◆ INSTRUCTIONS TO FOLLOW ◆
Return the listing below unchanged, except that the pictures are dropped.

◆ DATA BLOCK ◆
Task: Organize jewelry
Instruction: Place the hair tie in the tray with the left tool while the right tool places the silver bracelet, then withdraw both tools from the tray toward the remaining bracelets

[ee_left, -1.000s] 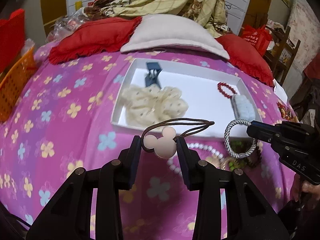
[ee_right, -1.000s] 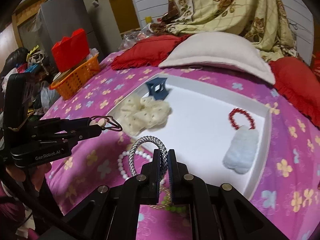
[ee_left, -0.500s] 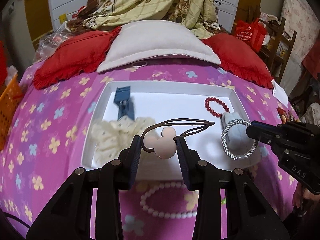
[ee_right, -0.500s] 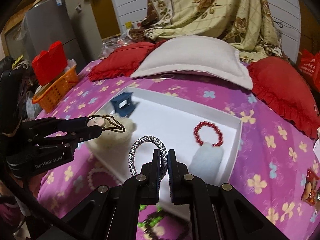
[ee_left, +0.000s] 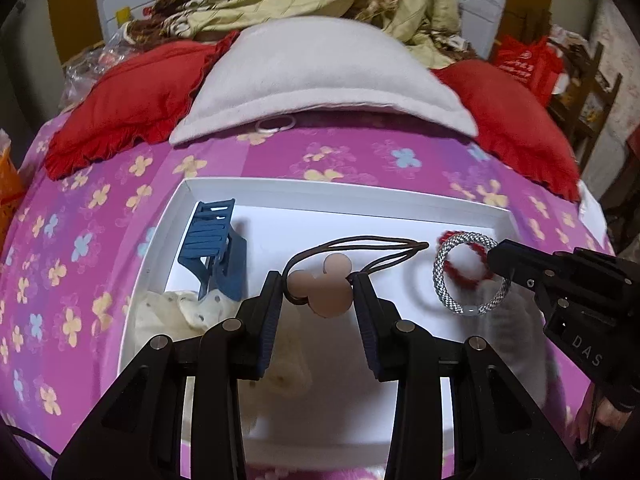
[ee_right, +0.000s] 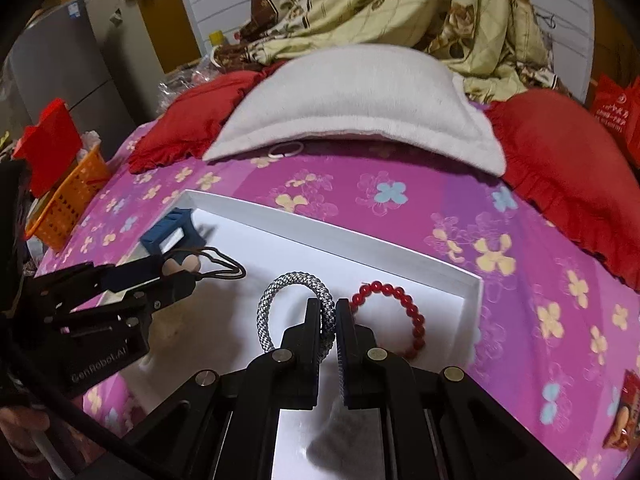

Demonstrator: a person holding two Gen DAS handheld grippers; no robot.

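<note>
My left gripper is shut on a brown hair tie with a pink mouse-head charm and holds it above the white tray. My right gripper is shut on a grey-and-white braided hair ring, also above the tray; it shows in the left wrist view to the right. In the tray lie a blue claw clip, a cream scrunchie and a red bead bracelet.
The tray sits on a pink flowered bedspread. A grey-white pillow and red cushions lie beyond it. A small white ring lies by the pillow. An orange basket stands at the left.
Both grippers have moved forward over the tray with their hair ties still held. The pearl necklace on the bedspread has dropped out of view below.
</note>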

◆ TASK RESULT ◆
Task: Organize jewelry
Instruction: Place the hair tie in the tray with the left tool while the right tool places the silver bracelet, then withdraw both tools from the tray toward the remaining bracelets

[ee_left, -1.000s] 
[ee_right, -1.000s] 
[ee_left, -0.500s] 
[ee_right, -0.500s] 
[ee_left, +0.000s] 
[ee_right, +0.000s] 

Demonstrator: a person holding two Gen DAS handheld grippers; no robot.

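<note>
My left gripper is shut on a brown hair tie with a pink mouse-head charm and holds it above the white tray. My right gripper is shut on a grey-and-white braided hair ring, also above the tray; it shows in the left wrist view to the right. In the tray lie a blue claw clip, a cream scrunchie and a red bead bracelet.
The tray sits on a pink flowered bedspread. A grey-white pillow and red cushions lie beyond it. A small white ring lies by the pillow. An orange basket stands at the left.
Both grippers have moved forward over the tray with their hair ties still held. The pearl necklace on the bedspread has dropped out of view below.
</note>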

Nothing more is needed for this exercise.